Methadon-Bilanz: ziemlich positiv

■ DPWV präsentiert Ergebnisse seiner Fachtagung

hier den

Mann am Boden

Was war ohne Methadon besser? F.: M. Goebel

Mit sachlich-kritischen Fragen und politischen Forderungen, aber insgesamt deutlich positiv wertet der Paritätische Wohlfahrtsverband (DPWV) die Bremer Praxis der Methadon-Vergabe. Geschäftsführer Alberecht Lampe faßte gestern die Ergebnisse einer DPWV-Fachtagung zusammen, bei der niedergelassene Ärzte, Clean-Gruppen, Junkie-Selbsthilfe, VertreterInnen des psychosozialen Begleitdienstes, Substituierte und Aids-Hilfe ihre Erfahrungen ausgetauscht hatten.

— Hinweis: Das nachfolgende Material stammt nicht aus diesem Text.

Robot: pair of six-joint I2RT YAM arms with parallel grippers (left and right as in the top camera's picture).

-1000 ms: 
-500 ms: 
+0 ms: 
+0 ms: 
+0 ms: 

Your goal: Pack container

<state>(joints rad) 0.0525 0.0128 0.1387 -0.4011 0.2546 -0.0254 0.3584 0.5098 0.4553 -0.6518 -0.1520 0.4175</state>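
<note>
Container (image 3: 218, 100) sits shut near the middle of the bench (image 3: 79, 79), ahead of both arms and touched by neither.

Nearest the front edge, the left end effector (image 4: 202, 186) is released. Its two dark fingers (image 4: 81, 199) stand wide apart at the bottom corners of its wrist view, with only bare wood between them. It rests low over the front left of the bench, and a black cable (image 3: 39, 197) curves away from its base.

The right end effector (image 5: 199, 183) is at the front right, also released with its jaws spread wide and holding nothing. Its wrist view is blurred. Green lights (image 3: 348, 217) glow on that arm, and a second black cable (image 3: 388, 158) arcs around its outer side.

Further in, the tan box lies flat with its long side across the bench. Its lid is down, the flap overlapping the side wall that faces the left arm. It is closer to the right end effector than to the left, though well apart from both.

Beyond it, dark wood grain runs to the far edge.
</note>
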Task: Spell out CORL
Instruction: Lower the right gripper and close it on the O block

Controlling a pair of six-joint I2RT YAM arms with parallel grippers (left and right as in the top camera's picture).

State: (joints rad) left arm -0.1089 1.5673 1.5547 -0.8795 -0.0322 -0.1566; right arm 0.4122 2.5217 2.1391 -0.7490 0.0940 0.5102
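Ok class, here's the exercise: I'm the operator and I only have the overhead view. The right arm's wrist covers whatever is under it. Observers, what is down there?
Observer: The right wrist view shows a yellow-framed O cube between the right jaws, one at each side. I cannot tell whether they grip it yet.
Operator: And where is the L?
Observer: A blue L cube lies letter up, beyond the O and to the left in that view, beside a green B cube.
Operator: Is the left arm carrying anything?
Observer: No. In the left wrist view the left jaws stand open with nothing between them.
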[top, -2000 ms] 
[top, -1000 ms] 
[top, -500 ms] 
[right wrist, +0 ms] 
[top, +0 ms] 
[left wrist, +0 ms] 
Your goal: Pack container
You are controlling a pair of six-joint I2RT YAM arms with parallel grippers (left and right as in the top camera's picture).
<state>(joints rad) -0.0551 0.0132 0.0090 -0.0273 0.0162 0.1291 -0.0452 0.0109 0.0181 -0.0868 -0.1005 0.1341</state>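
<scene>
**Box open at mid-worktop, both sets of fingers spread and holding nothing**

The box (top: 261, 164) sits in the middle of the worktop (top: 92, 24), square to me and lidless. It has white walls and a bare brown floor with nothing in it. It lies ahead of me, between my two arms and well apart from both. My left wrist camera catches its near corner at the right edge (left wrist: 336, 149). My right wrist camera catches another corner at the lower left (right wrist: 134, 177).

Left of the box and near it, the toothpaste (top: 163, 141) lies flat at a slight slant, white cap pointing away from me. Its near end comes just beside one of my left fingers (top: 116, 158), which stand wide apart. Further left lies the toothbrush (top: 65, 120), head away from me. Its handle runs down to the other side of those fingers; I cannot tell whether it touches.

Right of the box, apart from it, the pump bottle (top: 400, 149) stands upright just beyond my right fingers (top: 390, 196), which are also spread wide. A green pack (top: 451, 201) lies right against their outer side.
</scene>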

235 Drogenkranke, mehr als irgendwo sonst in der BRD, werden in Bremen inzwischen mit dem Heroin-Ersatzstoff Methadon versorgt, davon rund 50 aus eng medizinischen Gründen. 32 ÄrztInnen geben den täglich Schluck Ersatzdroge aus; einige haben bis zu 50 PatientInnen. Es gibt ernste Probleme: Dem Beigebrauch war bislang praktisch nicht entgegenzusteuern: Viele Substituierte sind nicht nur Heroin-, sondern auch schlaf- und beruhigungsmittelabhängig. Methadon bekommen vorrangig todkranke oder sehr verelendete Süchtige, den anderen werden eher Therapien und nicht die Atempause Methadon nahegelegt. Ungeklärt ist noch die Kostenfrage. Weil Krankenkassen nichts bezahlen, gehe die von Gesundheit angeleierte Substitution stark zu Lasten von Soziales.

„Die positiven Aspekte überwiegen!“ erklärte Albrecht Lampe trotzdem und war sie darin einig mit den anwesenden Ärzten und auch den Vertretern von 'Elrond', die ein strikt (ersatz-)drogenfreies Leben versuchen. Der Gesundheitszustand der Patienten bessert sich, Motivation für Arbeit oder Beschäftigung wächst, die Atempause ohne Beschaffungskriminalität und Prostitution macht Zukunftspläne

erstmals möglich. Vor allem aber: „Die Sterberate, die gerade bei den Altfixern so entsetzlich hoch war, ist jetzt minimal!“ betonte der niedergelassene Arzt Dr. Peter Heinen. Zwei Bremer Methadon-Patienten, die zusätzlich Tablettenabhängig waren, seien bisher gestorben.

Nicht eingetreten seien die Befürchtungen, daß mit Methadon weniger Junkies Entzüge antreben, clean werden wollen oder Therapien aufsuchen.

Klärungsbedarf sieht Lampe jetzt bei einer ganzen Reihe von sachlichen und politischen Fragen. „Auch bei denen, die nicht clean werden wollen oder können, konnte eine Stabilisierung der Dosis statt des üblichen steigenden Bedarfs erreicht werden, damit ist schon viel erreicht“, fand Dr. Heinen. Ob Methadon aber in diesem Sinne, oder nur als „Ausstiegshilfe mit heimlichem therapeutischen Ansatz“ (Heinen) gegeben werden darf, ist unklar. Die psychosoziale Begleitung ist völlig unzureichend, der Bedarf danach riesengroß. VertreterInnen von Betreuungsträgern und Betroffenen-Gruppen betonten, daß nur individuelle Lösungen Sinn hätten: Für die einen wären Wohnung und Job schon stabilisierend, andere brauchten Gespräche oder Therapien. Zwang zur Therapie sei völlig sinnlos, bekundeten die Fachleute übereinstimmend.

Konsequenzen fordert Lampe zum für die ÄrztInnen rechtlich schwierigen Problem des Beigebrauchs. Und fand: „Es gibt keinen Grund für einen Vergabestopp. Die politisch Verantwortlichen müssen aber Farbe bekennen und einem Methadon-Programm dieser Größenordnung, auf dem Schleichweg eingeführt, auch die Strukturen und Ausstattung geben, die es verdient!“ S.P.